That Junker in your Driveway Could Be a Goldmine


Old cars ain’t what they used to be.

We’ve been telling you for months about the multi-faceted impact of semiconductor chip shortages and supply chain disruptions and cargo ships anchored offshore, and nothing has changed except the price of old cars. Absent new ones, they’re hot.

“Typically one to five year old used cars, when you check on a year by year basis, prices move by less than a percentage point overall. In the past year, just in the past three months, we’ve seen these prices go up 25 to 35%,” says Karl Brauer, Executive Analyst at ISeeCars.com, the largest online site for used car sales. Where in the past owners would replace rather than repair an aging car, repairs are preferable today, if your mechanic isn’t impacted by the labor shortage.

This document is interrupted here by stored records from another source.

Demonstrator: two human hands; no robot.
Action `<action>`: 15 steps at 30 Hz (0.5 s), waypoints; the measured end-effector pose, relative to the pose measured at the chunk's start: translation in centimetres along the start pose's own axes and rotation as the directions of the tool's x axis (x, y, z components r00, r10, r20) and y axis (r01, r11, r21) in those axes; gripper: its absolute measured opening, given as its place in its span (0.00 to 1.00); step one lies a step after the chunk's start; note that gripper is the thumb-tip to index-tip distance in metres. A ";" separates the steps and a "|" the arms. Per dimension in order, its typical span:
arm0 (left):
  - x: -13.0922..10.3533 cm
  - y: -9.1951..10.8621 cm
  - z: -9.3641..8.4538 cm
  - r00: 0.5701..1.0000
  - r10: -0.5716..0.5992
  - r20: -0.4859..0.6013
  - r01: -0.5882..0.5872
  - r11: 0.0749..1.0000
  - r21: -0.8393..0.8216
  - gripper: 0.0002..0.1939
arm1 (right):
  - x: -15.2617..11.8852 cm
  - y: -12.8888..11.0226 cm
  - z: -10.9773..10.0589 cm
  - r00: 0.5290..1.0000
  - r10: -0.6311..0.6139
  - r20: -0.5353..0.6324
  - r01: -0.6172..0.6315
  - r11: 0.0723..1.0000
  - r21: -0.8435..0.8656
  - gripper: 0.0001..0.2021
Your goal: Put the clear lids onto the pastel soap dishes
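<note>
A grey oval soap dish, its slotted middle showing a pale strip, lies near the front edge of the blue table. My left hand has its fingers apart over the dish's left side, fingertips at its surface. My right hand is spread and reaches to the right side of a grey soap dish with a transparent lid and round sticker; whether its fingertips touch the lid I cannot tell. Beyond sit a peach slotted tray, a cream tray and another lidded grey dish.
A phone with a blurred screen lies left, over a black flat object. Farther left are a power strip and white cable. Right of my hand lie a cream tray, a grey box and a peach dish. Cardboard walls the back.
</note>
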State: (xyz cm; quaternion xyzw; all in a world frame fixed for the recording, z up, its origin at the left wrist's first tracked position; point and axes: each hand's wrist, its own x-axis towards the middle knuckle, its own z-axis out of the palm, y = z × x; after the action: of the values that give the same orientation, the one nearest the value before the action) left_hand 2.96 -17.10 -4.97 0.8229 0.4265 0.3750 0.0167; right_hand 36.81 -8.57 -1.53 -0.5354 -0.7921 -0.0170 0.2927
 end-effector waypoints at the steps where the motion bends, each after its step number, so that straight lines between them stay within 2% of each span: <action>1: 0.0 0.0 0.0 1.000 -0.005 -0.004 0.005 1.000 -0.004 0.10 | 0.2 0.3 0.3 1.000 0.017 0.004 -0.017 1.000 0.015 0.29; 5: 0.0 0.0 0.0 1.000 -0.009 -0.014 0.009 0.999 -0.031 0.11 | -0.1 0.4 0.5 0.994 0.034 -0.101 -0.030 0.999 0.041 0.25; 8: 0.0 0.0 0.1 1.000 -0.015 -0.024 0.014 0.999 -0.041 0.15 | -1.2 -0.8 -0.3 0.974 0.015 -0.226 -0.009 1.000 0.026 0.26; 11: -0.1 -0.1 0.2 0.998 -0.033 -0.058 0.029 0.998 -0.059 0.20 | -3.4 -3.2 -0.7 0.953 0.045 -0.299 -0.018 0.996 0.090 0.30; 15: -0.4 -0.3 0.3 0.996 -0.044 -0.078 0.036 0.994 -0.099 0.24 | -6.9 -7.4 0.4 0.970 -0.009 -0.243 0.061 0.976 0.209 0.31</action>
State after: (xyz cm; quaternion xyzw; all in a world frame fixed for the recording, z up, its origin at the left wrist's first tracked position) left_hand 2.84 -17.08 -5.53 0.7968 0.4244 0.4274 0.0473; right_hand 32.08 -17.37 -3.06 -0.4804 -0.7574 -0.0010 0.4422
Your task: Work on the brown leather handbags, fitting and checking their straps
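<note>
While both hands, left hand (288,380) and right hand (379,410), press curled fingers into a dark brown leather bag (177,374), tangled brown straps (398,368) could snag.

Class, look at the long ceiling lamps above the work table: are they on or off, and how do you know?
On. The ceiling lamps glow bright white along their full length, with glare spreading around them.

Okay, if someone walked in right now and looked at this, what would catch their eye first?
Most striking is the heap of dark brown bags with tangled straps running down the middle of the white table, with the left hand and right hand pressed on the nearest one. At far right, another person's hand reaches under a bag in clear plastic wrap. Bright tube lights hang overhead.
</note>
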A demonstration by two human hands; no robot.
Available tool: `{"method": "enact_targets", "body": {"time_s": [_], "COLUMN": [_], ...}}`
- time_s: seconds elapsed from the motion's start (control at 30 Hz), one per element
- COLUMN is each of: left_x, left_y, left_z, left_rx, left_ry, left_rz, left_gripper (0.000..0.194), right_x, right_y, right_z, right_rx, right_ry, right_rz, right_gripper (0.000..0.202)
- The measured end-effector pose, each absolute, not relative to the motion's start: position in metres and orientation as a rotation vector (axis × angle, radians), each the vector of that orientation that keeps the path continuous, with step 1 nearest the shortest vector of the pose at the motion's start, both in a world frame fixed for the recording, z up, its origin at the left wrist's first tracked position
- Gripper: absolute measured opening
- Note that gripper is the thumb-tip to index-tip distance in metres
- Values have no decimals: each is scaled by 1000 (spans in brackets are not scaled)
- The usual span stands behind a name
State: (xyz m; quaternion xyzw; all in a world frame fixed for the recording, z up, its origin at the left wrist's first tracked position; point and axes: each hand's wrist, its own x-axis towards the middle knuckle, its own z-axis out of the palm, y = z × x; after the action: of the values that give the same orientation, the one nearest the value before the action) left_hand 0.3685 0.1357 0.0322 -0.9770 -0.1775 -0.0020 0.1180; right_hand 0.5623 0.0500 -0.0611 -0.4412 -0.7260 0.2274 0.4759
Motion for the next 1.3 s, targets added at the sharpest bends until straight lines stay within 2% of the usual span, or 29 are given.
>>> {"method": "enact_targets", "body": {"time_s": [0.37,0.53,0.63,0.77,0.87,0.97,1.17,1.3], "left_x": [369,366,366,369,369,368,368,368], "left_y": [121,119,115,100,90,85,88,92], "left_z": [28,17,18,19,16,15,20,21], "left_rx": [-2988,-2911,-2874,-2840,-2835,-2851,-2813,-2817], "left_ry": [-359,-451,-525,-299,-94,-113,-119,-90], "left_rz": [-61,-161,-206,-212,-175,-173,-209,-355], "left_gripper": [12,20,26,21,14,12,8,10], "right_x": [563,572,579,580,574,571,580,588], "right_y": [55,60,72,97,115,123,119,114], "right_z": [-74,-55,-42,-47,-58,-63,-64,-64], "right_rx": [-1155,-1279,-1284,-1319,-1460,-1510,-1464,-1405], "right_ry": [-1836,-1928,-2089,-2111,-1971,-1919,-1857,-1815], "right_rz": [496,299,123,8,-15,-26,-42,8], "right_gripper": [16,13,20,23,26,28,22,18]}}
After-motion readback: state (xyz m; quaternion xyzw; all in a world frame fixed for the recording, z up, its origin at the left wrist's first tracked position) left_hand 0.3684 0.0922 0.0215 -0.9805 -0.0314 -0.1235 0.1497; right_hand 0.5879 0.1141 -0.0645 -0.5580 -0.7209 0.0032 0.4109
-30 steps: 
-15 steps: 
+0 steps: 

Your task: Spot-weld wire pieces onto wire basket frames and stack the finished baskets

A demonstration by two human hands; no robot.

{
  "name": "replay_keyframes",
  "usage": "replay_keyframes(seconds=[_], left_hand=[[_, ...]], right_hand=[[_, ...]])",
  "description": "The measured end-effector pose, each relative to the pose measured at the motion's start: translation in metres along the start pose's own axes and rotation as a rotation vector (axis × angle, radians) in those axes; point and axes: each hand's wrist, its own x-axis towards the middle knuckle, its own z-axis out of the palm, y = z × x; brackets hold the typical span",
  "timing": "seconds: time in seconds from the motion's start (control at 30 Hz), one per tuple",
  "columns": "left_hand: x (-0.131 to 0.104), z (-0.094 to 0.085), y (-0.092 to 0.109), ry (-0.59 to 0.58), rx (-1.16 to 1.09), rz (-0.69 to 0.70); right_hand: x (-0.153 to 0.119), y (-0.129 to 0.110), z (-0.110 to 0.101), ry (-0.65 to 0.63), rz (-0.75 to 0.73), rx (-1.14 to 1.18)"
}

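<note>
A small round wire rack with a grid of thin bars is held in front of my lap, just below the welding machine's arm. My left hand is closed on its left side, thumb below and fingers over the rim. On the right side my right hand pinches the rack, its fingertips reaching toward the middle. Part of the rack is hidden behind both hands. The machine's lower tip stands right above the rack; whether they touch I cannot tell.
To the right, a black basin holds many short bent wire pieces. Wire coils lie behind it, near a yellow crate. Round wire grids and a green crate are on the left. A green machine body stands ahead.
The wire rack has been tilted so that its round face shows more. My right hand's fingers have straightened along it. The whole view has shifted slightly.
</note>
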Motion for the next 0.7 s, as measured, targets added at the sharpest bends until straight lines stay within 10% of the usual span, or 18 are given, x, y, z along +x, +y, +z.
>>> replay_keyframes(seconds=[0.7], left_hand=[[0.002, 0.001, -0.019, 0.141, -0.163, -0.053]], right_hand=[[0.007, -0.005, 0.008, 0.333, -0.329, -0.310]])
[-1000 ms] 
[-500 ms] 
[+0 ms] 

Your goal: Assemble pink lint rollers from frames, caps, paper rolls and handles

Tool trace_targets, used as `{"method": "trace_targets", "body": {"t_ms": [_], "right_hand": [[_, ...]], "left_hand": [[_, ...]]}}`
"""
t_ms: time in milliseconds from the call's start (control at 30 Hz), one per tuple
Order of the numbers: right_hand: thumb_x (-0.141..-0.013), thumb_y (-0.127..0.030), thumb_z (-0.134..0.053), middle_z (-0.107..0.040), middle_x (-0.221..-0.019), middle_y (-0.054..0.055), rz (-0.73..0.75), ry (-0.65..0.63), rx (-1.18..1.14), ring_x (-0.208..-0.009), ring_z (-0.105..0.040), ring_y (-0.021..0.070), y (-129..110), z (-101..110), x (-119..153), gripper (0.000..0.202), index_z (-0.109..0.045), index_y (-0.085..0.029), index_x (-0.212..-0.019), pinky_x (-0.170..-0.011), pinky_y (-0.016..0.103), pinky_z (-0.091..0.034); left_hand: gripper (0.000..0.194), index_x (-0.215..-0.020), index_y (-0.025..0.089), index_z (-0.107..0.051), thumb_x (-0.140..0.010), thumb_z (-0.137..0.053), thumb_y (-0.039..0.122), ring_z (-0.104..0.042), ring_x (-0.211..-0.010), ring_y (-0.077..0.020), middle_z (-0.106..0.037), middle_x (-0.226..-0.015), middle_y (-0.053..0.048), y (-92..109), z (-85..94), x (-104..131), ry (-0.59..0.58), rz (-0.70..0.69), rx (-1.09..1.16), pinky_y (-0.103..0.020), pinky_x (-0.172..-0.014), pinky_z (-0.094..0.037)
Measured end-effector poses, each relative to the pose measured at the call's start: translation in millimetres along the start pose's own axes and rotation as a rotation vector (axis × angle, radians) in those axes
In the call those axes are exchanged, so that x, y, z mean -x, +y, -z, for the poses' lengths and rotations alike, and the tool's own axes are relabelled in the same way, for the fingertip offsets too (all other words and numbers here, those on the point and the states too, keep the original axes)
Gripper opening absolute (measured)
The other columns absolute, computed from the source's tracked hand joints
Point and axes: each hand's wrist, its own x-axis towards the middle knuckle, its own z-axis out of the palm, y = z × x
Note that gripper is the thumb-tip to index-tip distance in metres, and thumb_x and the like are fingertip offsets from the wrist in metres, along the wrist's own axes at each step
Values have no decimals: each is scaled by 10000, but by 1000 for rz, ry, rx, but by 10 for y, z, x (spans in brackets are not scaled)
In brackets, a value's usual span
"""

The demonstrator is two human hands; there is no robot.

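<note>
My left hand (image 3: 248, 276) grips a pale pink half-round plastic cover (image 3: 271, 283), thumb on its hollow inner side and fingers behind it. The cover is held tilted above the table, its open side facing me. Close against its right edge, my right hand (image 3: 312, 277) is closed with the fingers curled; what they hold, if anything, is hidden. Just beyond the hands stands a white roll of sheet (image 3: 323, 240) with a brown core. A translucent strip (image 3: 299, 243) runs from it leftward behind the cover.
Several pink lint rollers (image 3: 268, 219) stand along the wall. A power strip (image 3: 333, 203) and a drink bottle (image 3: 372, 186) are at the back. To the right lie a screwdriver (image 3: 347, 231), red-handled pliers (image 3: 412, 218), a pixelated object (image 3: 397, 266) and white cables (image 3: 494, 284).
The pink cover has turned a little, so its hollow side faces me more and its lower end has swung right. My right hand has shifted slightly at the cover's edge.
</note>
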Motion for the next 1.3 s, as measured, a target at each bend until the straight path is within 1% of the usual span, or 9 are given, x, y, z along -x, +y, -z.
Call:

Texas is not too far off the national average of a 26.2% increase year over year, which amounts to $6,454 per vehicle. In Texas we’re at 26.5%, or $6,725. For the hottest properties, that is significant coin. “A BMW X-4, that price change from a year ago is up 57%, or $17,000. Toyota Sequoia is not far behind at about a 50% and $18,000 up in price from a year ago,” Brauer tells KTRH News. ISeeCars.com puts Alaska at the top of the list for used car price increase, with Texas ranked 6th. SUV’s are the top pick nationally, and in Texas, we like our highly practical SUV’s and our trucks. Other cities are facing higher hikes, but not many. As a matter of fact Houston is third in the nation in a ranking of who pays the most for used vehicles, just behind #1 West Palm Beach and #2 Miami. Dallas is 6th, San Antonio 7th , and Austin 8th.